Please copy the material under this line exactly, keeping every line.
**********
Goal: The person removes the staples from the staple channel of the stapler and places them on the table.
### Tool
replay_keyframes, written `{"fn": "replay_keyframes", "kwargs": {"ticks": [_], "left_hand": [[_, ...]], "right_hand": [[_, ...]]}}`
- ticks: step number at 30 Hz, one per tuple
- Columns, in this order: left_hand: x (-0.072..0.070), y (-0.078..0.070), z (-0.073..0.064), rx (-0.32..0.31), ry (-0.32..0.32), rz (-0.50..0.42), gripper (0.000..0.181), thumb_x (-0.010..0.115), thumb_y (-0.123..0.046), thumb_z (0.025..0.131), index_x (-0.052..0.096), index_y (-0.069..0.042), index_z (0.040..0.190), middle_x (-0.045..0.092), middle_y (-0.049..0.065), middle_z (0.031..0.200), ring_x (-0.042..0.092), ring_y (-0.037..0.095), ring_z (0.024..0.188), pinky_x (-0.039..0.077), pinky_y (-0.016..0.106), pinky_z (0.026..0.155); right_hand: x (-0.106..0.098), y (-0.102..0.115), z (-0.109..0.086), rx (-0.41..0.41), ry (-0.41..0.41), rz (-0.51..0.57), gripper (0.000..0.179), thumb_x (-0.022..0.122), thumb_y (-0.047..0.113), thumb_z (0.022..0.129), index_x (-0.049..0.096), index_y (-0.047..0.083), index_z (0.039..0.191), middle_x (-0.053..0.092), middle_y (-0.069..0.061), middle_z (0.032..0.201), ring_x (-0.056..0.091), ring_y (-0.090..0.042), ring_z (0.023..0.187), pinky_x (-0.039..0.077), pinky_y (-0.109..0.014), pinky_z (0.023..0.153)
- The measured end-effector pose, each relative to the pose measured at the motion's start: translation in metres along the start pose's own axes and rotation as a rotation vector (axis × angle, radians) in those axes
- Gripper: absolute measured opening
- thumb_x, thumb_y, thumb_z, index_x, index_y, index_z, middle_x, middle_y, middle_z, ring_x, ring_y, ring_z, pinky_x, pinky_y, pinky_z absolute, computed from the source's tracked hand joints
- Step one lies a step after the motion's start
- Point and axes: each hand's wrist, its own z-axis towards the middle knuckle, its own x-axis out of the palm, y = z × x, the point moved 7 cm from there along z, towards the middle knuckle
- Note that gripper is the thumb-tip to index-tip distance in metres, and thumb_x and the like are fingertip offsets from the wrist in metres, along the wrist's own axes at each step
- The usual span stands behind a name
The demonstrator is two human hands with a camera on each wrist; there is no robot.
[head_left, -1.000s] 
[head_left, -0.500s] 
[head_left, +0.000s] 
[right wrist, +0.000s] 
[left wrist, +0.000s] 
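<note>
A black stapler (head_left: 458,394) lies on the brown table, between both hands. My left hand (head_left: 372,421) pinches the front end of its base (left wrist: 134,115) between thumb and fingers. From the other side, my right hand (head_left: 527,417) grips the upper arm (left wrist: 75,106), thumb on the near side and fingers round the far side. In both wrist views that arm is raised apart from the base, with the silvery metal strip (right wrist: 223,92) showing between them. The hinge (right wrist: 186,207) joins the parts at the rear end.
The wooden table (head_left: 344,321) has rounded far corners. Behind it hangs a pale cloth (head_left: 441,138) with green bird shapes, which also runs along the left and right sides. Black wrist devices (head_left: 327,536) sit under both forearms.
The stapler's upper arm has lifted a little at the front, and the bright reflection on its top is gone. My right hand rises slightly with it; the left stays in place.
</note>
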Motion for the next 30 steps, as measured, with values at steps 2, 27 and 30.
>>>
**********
= SOLUTION =
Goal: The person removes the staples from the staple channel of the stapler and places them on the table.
### Tool
replay_keyframes, written `{"fn": "replay_keyframes", "kwargs": {"ticks": [_], "left_hand": [[_, ...]], "right_hand": [[_, ...]]}}`
- ticks: step number at 30 Hz, one per tuple
- Columns, in this order: left_hand: x (-0.072..0.070), y (-0.078..0.070), z (-0.073..0.064), rx (-0.32..0.31), ry (-0.32..0.32), rz (-0.50..0.42), gripper (0.000..0.181), thumb_x (-0.010..0.115), thumb_y (-0.123..0.046), thumb_z (0.025..0.131), index_x (-0.052..0.096), index_y (-0.069..0.042), index_z (0.040..0.190), middle_x (-0.045..0.092), middle_y (-0.049..0.065), middle_z (0.031..0.200), ring_x (-0.042..0.092), ring_y (-0.037..0.095), ring_z (0.024..0.188), pinky_x (-0.039..0.077), pinky_y (-0.016..0.106), pinky_z (0.026..0.155); right_hand: x (-0.106..0.098), y (-0.102..0.115), z (-0.109..0.086), rx (-0.41..0.41), ry (-0.41..0.41), rz (-0.51..0.57), gripper (0.000..0.179), thumb_x (-0.022..0.122), thumb_y (-0.047..0.113), thumb_z (0.022..0.129), index_x (-0.049..0.096), index_y (-0.047..0.083), index_z (0.039..0.191), middle_x (-0.053..0.092), middle_y (-0.069..0.061), middle_z (0.032..0.201), ring_x (-0.056..0.091), ring_y (-0.090..0.042), ring_z (0.023..0.187), pinky_x (-0.039..0.077), pinky_y (-0.109..0.014), pinky_z (0.023..0.153)
- The measured end-effector pose, each relative to the pose measured at the motion's start: translation in metres along the start pose's own axes and rotation as a rotation vector (axis × angle, radians) in those axes
- Gripper: absolute measured opening
- thumb_x, thumb_y, thumb_z, index_x, index_y, index_z, middle_x, middle_y, middle_z, ring_x, ring_y, ring_z, pinky_x, pinky_y, pinky_z absolute, computed from the source's tracked hand joints
- Step one lies a step after the motion's start
- Point and axes: each hand's wrist, its own z-axis towards the middle knuckle, its own x-axis out of the palm, y = z × x, the point moved 7 cm from there along z, towards the middle knuckle
- Note that gripper is the thumb-tip to index-tip distance in metres, and thumb_x and the like are fingertip offsets from the wrist in metres, along the wrist's own axes at each step
- The usual span stands behind a name
The demonstrator is two human hands with a camera on each wrist; there is no robot.
[head_left, -1.000s] 
[head_left, -0.500s] 
[head_left, +0.000s] 
[right wrist, +0.000s] 
[left wrist, +0.000s] 
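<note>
A black stapler (head_left: 458,394) lies on the brown table, between both hands. My left hand (head_left: 372,421) pinches the front end of its base (left wrist: 134,115) between thumb and fingers. From the other side, my right hand (head_left: 527,417) grips the upper arm (left wrist: 75,106), thumb on the near side and fingers round the far side. In both wrist views that arm is raised apart from the base, with the silvery metal strip (right wrist: 223,92) showing between them. The hinge (right wrist: 186,207) joins the parts at the rear end.
The wooden table (head_left: 344,321) has rounded far corners. Behind it hangs a pale cloth (head_left: 441,138) with green bird shapes, which also runs along the left and right sides. Black wrist devices (head_left: 327,536) sit under both forearms.
The stapler's upper arm has lifted a little at the front, and the bright reflection on its top is gone. My right hand rises slightly with it; the left stays in place.
</note>
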Motion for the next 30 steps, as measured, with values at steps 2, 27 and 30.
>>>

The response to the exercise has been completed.